It is difficult to determine the amount of energy consumed or produced in waste disposal processes in broader ecological terms, where causal relations dissipate into complex networks of material and energy flow. For example, "cities do not follow all the strategies of ecosystem development. Biogeochemical paths become fairly straight relative to wild ecosystems, with very reduced recycling, resulting in large flows of waste and low total energy efficiencies. By contrast, in wild ecosystems, one population’s wastes are another population’s resources, and succession results in efficient exploitation of available resources. However, even modernized cities may still be in the earliest stages of a succession that may take centuries or millennia to complete.":720 How much energy is used in recycling also depends on the type of material being recycled and the process used to do so. Aluminium is generally agreed to use far less energy when recycled rather than being produced from scratch. The EPA states that "recycling aluminum cans, for example, saves 95 percent of the energy required to make the same amount of aluminum from its virgin source, bauxite." In 2009 more than half of all aluminium cans produced came from recycled aluminium.

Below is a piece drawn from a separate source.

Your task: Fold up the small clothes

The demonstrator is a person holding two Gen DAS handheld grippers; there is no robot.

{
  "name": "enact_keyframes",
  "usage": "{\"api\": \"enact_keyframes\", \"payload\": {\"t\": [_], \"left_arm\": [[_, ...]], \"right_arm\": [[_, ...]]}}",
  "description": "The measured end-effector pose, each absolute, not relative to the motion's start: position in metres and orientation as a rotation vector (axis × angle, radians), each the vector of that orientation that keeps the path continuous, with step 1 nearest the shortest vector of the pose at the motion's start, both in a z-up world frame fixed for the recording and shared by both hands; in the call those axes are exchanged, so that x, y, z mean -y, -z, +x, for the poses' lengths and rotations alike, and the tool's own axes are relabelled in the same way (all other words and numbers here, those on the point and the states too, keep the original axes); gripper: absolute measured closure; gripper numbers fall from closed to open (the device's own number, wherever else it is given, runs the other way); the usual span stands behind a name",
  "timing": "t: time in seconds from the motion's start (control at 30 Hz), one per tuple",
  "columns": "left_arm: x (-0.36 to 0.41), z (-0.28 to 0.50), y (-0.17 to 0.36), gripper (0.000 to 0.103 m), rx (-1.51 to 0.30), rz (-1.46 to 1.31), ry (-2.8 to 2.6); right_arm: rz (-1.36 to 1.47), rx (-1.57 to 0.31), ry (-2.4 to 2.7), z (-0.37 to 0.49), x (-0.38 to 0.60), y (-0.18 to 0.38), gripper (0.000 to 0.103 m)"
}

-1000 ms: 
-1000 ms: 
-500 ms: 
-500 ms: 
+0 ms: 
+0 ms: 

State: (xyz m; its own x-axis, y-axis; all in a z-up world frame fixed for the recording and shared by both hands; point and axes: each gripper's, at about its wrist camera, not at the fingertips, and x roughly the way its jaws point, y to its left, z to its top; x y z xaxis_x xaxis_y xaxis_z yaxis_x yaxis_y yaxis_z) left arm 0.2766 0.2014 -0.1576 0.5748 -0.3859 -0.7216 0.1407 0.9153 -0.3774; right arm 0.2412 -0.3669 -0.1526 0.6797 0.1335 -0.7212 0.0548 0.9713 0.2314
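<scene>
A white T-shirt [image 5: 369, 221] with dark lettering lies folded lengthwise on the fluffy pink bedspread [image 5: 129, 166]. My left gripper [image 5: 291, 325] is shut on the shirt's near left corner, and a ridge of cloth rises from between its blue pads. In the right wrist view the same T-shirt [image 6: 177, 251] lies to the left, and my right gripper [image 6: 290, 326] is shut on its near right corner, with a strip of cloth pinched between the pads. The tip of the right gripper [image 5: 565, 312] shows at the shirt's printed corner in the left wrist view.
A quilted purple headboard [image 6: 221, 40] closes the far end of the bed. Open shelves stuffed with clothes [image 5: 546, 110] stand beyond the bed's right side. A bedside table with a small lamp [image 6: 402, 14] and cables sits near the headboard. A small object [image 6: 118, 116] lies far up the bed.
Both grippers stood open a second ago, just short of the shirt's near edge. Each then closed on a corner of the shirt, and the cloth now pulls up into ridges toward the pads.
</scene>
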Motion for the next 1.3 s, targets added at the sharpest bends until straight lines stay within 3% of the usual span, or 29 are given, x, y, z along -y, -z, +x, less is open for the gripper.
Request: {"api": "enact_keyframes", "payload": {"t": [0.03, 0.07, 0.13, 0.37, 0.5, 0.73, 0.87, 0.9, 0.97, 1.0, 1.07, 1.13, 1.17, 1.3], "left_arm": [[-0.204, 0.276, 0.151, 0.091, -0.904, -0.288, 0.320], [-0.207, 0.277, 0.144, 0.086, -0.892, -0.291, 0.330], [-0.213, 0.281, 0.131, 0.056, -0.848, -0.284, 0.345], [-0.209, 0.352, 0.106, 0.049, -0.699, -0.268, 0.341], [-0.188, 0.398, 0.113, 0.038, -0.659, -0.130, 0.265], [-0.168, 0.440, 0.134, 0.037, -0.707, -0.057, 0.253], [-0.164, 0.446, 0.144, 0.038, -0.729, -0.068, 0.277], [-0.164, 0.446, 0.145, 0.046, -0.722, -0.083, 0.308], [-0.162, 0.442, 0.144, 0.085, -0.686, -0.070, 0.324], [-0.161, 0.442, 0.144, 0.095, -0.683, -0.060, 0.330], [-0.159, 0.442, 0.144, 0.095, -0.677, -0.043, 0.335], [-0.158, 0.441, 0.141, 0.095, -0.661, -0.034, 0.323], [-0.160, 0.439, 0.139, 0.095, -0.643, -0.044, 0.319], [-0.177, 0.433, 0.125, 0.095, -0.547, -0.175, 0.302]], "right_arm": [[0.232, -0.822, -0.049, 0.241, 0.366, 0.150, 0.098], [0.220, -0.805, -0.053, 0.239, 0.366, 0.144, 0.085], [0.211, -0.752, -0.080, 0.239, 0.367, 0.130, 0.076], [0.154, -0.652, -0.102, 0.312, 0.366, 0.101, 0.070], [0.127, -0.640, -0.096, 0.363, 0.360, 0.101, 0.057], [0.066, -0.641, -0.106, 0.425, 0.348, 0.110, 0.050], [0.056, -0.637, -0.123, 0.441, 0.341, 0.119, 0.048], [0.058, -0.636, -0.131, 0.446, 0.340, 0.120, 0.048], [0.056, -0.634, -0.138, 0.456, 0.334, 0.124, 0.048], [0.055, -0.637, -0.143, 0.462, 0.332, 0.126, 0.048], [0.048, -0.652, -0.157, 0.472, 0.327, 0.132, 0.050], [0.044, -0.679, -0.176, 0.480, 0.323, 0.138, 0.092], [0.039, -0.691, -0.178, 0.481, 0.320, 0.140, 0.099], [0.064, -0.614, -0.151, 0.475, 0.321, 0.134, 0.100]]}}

Other studies have shown that recycling in itself is inefficient to perform the “decoupling” of economic development from the depletion of non-renewable raw materials that is necessary for sustainable development. The international transportation or recycle material flows through "...different trade networks of the three countries result in different flows, decay rates, and potential recycling returns." As global consumption of a natural resources grows, its depletion is inevitable. The best recycling can do is to delay, complete closure of material loops to achieve 100 percent recycling of nonrenewables is impossible as micro-trace materials dissipate into the environment causing severe damage to the planets ecosystems. Historically, this was identified as the metabolic rift by Karl Marx, who identified the unequal exchange rate between energy and nutrients flowing from rural areas to feed urban cities that create effluent wastes degrading the planets ecological capital, such as loss in soil nutrient production. Energy conservation also leads to what is known as Jevon's paradox, where improvements in energy efficiency lowers the cost of production and leads to a rebound effect where rates of consumption and economic growth increases.
Fiscal efficiency is separate from economic efficiency. Economic analysis of recycling includes what economists call externalities, which are unpriced costs and benefits that accrue to individuals outside of private transactions. Examples include: decreased air pollution and greenhouse gases from incineration, reduced hazardous waste leaching from landfills, reduced energy consumption, and reduced waste and resource consumption, which leads to a reduction in environmentally damaging mining and timber activity. About 4,000 minerals are known, of these only a few hundred minerals in the world are relatively common. At current rates, current known reserves of phosphorus will be depleted in the next 50 to 100 years. Without mechanisms such as taxes or subsidies to internalize externalities, businesses will ignore them despite the costs imposed on society. To make such nonfiscal benefits economically relevant, advocates have pushed for legislative action to increase the demand for recycled materials. The United States Environmental Protection Agency (EPA) has concluded in favor of recycling, saying that recycling efforts reduced the country's carbon emissions by a net 49 million metric tonnes in 2005. In the United Kingdom, the Waste and Resources Action Programme stated that Great Britain's recycling efforts reduce CO2 emissions by 10–15 million tonnes a year. Recycling is more efficient in densely populated areas, as there are economies of scale involved.
In the strictest sense, recycling of a material would produce a fresh supply of the same material—for example, used office paper would be converted into new office paper, or used foamed polystyrene into new polystyrene. However, this is often difficult or too expensive (compared with producing the same product from raw materials or other sources), so "recycling" of many products or materials involves their reuse in producing different materials (e.g., paperboard) instead. Another form of recycling is the salvage of certain materials from complex products, either due to their intrinsic value (e.g., lead from car batteries, or gold from computer components), or due to their hazardous nature (e.g., removal and reuse of mercury from various items). Critics dispute the net economic and environmental benefits of recycling over its costs, and suggest that proponents of recycling often make matters worse and suffer from confirmation bias. Specifically, critics argue that the costs and energy used in collection and transportation detract from (and outweigh) the costs and energy saved in the production process; also that the jobs produced by the recycling industry can be a poor trade for the jobs lost in logging, mining, and other industries associated with virgin production; and that materials such as paper pulp can only be recycled a few times before material degradation prevents further recycling. Proponents of recycling dispute each of these claims, and the validity of arguments from both sides has led to enduring controversy.